So, su(2,1) can't be u(1,1). I would expect to be (2+1)^2 - 1 = 8-dimensional, and u(1,1) to be (1+1)^2 = 4-dimensional. The algebra you listed is 3d. It looks like it may very well be su(1,1) = so(2,1) = sl(2,R), I think. I expect one would get to u(1,1) by adding a central charge (a generator that commutes with everything), at which point the commutation relations wouldn't change. I did not verify that that algebra is consistent with the definition of su(1,1), but it certainly appears to be at first glance.

To answer your question, non-compact groups have UNITARY representations that are necessarily infinite-dimensional. They can have finite-dimensional representations that are not unitary. What you listed was an example of such a representation. The way to see whether a representation of a group is unitary by means of looking at the representation of the algebra alone is to ask whether or not the representation is hermitian. In this case, T3 is indeed hermitian, but T1 and T2 are not. The hermitian representations of this would be infinite-dimensional; for example, the action of this algebra on functions/fields on 2+1d spacetime. (This algebra would act as the lorentz algebra on those functions.)

#### TriTertButoxy

Awesome! Thank you for your very clear answer.

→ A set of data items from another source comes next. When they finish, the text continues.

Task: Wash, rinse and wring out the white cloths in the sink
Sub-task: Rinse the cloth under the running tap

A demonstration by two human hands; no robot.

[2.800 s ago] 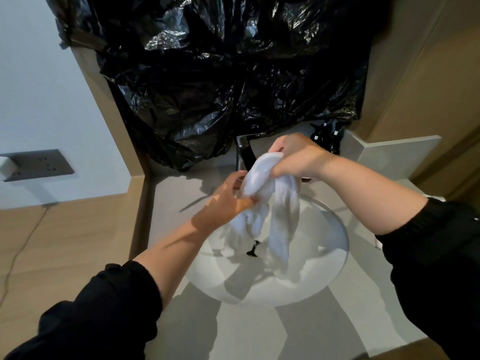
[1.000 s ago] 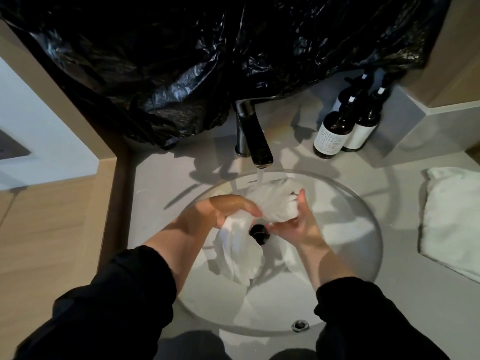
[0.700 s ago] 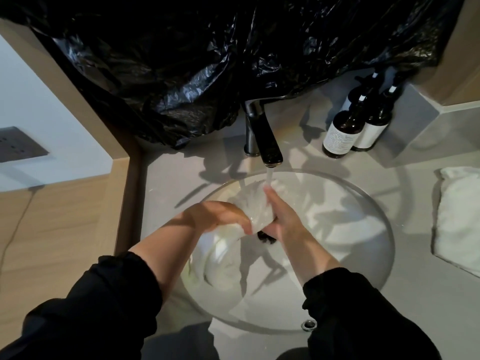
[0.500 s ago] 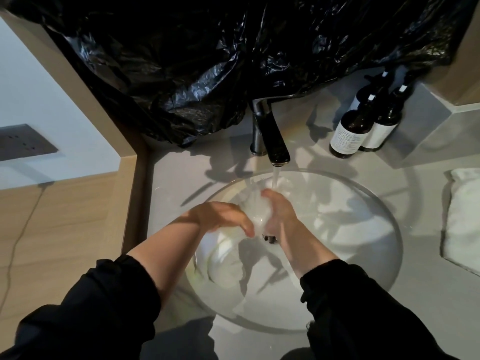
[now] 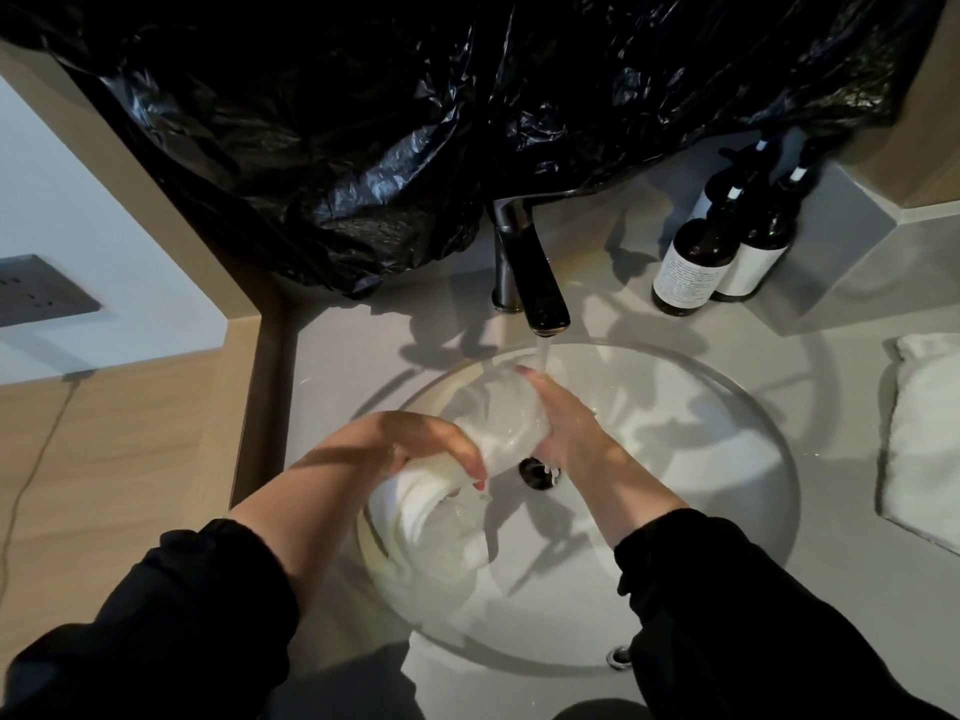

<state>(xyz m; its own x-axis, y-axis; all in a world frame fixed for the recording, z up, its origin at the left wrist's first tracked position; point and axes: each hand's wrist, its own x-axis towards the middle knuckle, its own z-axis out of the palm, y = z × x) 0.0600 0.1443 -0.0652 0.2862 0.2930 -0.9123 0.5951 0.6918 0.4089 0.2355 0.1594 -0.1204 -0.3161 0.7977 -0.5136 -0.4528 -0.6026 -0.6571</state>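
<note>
Wet white cloth [image 5: 511, 420] sits in the sink [image 5: 727, 459] under running faucet [image 5: 540, 283]. Left hand [image 5: 410, 449] has fingers curled round the cloth's middle. Right hand [image 5: 569, 433] has fingers straight, pressed flat on its right side. Folded towel [image 5: 924, 439] lies on counter, right.
</note>
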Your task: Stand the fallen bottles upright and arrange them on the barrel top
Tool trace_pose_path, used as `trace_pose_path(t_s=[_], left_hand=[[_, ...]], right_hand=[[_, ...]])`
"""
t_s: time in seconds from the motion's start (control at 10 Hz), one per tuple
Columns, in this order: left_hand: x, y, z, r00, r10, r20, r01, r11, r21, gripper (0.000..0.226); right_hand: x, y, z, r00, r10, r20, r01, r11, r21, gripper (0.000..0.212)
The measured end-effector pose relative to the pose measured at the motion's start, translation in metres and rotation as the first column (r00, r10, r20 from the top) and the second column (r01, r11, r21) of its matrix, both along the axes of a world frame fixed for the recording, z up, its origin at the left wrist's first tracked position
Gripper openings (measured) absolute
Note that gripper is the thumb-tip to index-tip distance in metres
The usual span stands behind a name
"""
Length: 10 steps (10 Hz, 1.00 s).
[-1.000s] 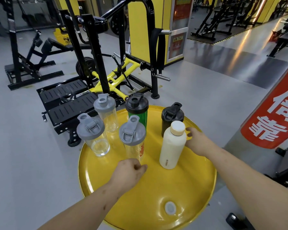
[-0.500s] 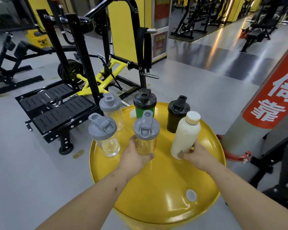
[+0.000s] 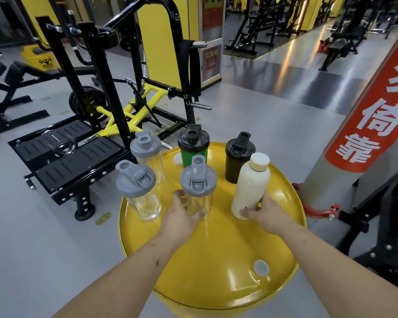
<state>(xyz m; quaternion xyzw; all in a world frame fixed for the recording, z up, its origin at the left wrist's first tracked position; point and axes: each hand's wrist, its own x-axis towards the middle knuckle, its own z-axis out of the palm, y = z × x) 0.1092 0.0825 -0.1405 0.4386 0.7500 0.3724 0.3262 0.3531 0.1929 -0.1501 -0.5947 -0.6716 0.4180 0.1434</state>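
Observation:
Several bottles stand upright on the yellow barrel top (image 3: 216,260). My left hand (image 3: 182,216) wraps the base of a clear shaker with a grey lid (image 3: 198,182) in the front middle. My right hand (image 3: 268,214) grips the bottom of a cream bottle with a tan cap (image 3: 251,184) at the front right. Another clear grey-lidded shaker (image 3: 137,189) stands at the front left and a third (image 3: 146,154) behind it. A green shaker with a black lid (image 3: 193,145) and a black shaker (image 3: 238,157) stand at the back.
A white bung cap (image 3: 261,267) sits in the barrel top near me. A black and yellow gym machine (image 3: 97,125) stands to the far left. A grey pillar with a red sign (image 3: 372,125) rises at the right, with a red clamp (image 3: 317,210) at its foot.
My left hand reached forward from the barrel top and closed on the clear shaker. My right hand came round the cream bottle and took hold of its base. The view moved closer.

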Motion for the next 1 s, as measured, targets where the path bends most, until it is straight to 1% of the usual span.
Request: trace_pose_path(t_s=[0.2,0.3,0.4,0.5,0.6,0.7,0.8,0.9,1.0], left_hand=[[0.002,-0.001,0.001,1.000,0.009,-0.009,-0.009,1.000,-0.011,0.075],[0.000,-0.001,0.000,1.000,-0.001,-0.021,0.001,1.000,-0.014,0.078],[-0.005,-0.004,0.000,0.998,-0.018,-0.054,0.016,1.000,-0.025,0.084],[-0.010,-0.011,0.001,0.996,-0.026,-0.081,0.022,0.998,-0.052,0.085],[-0.015,-0.021,0.005,0.987,-0.053,-0.153,0.042,0.996,-0.077,0.076],[-0.018,-0.033,0.010,0.965,-0.113,-0.239,0.094,0.992,-0.090,0.061],[-0.020,-0.045,0.021,0.960,-0.150,-0.237,0.133,0.987,-0.086,0.048],[-0.019,-0.059,0.036,0.960,-0.176,-0.215,0.167,0.984,-0.060,0.036],[-0.015,-0.067,0.050,0.958,-0.163,-0.238,0.158,0.987,-0.042,0.031]], right_hand=[[-0.001,0.000,0.000,1.000,-0.008,0.005,0.008,1.000,-0.001,0.092],[0.001,-0.001,0.000,1.000,-0.001,-0.011,0.001,1.000,-0.030,0.098],[0.004,-0.005,0.002,1.000,0.019,0.013,-0.018,0.999,-0.036,0.102],[0.007,-0.008,0.007,0.995,0.039,0.090,-0.036,0.999,-0.035,0.104],[0.007,-0.015,0.016,0.976,0.042,0.212,-0.031,0.998,-0.055,0.102],[0.006,-0.029,0.026,0.941,0.056,0.334,-0.032,0.996,-0.078,0.094],[0.003,-0.047,0.046,0.889,0.149,0.434,-0.114,0.988,-0.105,0.070],[-0.004,-0.064,0.069,0.826,0.277,0.492,-0.259,0.960,-0.106,0.053],[-0.008,-0.070,0.081,0.832,0.281,0.479,-0.321,0.947,0.002,0.045]])
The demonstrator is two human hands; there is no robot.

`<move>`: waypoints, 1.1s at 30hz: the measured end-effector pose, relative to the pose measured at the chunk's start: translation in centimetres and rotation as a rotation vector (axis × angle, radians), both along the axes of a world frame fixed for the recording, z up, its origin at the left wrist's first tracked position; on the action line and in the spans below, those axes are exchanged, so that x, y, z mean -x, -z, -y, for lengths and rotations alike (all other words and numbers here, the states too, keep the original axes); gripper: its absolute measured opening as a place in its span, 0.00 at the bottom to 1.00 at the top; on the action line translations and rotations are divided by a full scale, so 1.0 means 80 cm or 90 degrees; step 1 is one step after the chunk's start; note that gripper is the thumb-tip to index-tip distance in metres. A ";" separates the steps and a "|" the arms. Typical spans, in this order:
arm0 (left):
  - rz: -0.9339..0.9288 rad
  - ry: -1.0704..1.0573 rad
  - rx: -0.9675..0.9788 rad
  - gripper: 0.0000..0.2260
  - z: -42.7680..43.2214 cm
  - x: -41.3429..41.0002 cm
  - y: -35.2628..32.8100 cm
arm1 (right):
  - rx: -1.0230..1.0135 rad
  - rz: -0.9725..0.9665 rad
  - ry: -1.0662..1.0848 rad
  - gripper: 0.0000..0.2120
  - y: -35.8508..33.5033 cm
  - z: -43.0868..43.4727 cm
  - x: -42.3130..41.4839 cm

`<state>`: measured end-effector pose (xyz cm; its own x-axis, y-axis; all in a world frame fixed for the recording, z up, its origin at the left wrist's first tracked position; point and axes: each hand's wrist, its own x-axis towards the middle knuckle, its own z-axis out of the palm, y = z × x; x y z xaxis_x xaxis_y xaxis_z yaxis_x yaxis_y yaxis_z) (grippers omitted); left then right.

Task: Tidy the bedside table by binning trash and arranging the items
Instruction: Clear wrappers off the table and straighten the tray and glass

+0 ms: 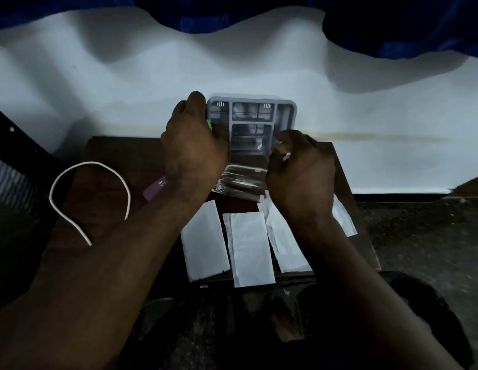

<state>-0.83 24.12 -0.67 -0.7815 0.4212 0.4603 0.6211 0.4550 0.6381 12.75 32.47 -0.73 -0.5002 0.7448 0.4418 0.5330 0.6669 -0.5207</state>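
At the far edge of the dark brown wooden bedside table (104, 161), head view: a grey plastic organiser tray (252, 124) with several open compartments is held off the tabletop, tilted so its compartments face the camera.

The left hand (195, 148) has its fingers curled round the tray's left rim, with a small bright green object (210, 125) trapped against it (too little shows to name it). The right hand (299, 169) is closed tight at the tray's lower right corner. Whether it pinches the tray or the crinkled shiny sheet (240, 182) just below cannot be told.

Four white paper slips (249, 249) lie side by side along the near edge. A looped white cable (72, 182) and a flat purple strip (155, 188) lie to the left, the strip partly under the left wrist.

Likely hazards:
- The tilt could spill anything resting in the compartments.
- A loose right-hand hold could let the tray swing or drop onto the sheet.
- Either forearm could sweep the slips off the near edge.
- The left arm could drag the cable.
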 end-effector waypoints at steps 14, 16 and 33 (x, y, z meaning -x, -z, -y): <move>-0.047 0.023 0.009 0.10 -0.002 -0.005 0.000 | 0.196 0.145 -0.080 0.33 0.018 -0.017 -0.003; -0.065 0.055 0.027 0.11 -0.001 -0.009 -0.001 | 0.290 0.139 -0.092 0.33 0.022 -0.022 -0.006; -0.071 0.014 0.063 0.12 -0.002 -0.013 0.001 | 0.161 0.240 -0.091 0.22 0.026 -0.022 -0.009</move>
<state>0.24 24.31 -0.77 -0.7181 0.4858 0.4984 0.6960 0.4980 0.5173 13.51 34.20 -2.81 -0.6965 0.7172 0.0227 0.6281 0.6246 -0.4641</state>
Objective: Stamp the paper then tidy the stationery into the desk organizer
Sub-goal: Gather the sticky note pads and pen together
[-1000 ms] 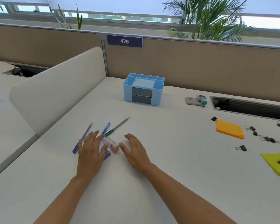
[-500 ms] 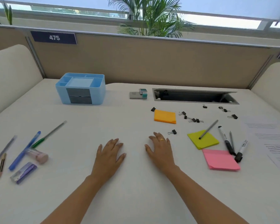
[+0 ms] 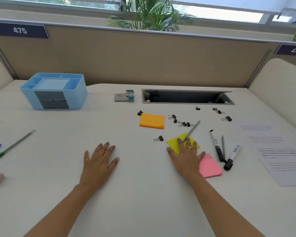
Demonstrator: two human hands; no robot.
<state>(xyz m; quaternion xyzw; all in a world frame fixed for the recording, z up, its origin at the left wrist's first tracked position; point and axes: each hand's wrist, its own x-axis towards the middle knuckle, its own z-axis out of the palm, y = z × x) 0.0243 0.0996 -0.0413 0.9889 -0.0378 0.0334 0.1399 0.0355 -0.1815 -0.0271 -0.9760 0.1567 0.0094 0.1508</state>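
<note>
Rightward since before, right hand [image 3: 186,156] lies flat, fingers spread, covering yellow sticky notes [image 3: 173,144]; left hand [image 3: 99,161] flat, empty.

Three pads of sticky notes lie to the right of the blue desk organizer [image 3: 54,91]: one orange pad [image 3: 152,120], one yellow pad [image 3: 173,142], one pink pad [image 3: 210,165]. Two black markers [image 3: 216,145] lie further right, with one thin dark pencil [image 3: 223,146] between them and one silver pen [image 3: 192,130] across the yellow pad. About ten black binder clips [image 3: 184,124] are scattered there. One stamp [image 3: 130,95], one grey ink pad [image 3: 120,97], one printed paper [image 3: 280,151].
</note>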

*And I totally botched the names, I really mean to say SO(2,1) [SU(1,1)]. My brain was apparently dead when I was typing this out.

But also, you mentioned sl(2,R). What does that mean? and how is it different from SU(1,1) and SO(2,1)?

#### chrispb

Just so I'm clear, I'm using capital letters (e.g SU(2)) to mean the group generated by the algebra denoted by the same lowercase letters (su(2)). I don't know if that's common practice or not.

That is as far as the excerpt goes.